## Goal of the exercise
Which lines in the records below contain the word "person"? Copy each of them.
---------- Data
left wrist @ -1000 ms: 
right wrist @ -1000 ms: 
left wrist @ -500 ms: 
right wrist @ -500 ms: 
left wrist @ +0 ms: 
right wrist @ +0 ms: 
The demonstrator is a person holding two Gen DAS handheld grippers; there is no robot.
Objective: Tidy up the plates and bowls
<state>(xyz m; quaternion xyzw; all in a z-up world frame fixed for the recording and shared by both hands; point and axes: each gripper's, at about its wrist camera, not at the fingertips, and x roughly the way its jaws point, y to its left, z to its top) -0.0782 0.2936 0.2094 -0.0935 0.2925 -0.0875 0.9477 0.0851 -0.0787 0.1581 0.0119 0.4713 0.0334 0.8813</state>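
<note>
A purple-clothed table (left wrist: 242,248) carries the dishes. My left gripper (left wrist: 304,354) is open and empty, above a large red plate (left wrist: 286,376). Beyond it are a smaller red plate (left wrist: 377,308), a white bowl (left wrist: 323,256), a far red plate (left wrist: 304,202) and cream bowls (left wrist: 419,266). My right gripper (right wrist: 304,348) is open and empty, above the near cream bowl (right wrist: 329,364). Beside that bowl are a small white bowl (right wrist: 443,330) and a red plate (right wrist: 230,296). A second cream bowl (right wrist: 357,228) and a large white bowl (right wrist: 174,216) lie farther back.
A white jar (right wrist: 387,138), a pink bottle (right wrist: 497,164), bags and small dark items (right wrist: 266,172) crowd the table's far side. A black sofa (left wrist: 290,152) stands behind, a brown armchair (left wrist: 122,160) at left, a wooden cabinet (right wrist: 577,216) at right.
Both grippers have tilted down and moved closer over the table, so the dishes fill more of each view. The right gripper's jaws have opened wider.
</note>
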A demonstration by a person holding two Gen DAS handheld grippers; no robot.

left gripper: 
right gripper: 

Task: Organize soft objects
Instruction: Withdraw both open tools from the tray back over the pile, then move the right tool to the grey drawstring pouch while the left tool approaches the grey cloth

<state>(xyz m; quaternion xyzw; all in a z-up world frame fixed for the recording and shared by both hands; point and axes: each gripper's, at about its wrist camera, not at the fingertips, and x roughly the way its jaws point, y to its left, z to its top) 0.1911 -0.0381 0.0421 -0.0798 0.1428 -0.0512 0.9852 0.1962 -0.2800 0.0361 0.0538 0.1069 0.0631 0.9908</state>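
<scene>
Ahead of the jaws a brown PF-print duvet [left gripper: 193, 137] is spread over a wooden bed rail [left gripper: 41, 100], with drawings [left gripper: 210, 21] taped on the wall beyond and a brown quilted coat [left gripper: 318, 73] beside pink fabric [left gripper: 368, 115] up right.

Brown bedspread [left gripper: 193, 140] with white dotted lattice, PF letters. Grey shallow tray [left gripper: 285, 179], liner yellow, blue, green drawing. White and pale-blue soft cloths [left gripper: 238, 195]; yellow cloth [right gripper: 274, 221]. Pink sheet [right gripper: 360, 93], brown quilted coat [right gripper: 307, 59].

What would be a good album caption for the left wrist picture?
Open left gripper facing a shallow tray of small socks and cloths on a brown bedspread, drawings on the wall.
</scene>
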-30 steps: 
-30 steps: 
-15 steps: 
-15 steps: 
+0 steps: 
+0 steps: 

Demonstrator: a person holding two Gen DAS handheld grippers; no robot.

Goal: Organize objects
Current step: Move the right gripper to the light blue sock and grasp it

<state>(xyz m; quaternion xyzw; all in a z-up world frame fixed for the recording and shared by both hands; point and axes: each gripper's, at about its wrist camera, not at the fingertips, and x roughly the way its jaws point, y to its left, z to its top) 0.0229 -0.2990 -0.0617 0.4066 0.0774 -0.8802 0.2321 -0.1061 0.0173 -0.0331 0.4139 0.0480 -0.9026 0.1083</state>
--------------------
## Answer section
The demonstrator is a person holding two Gen DAS handheld grippers; there is no robot.
A demonstration by a person holding two Gen DAS handheld grippers; no robot.
Demonstrator: a person holding two Gen DAS handheld grippers; no robot.

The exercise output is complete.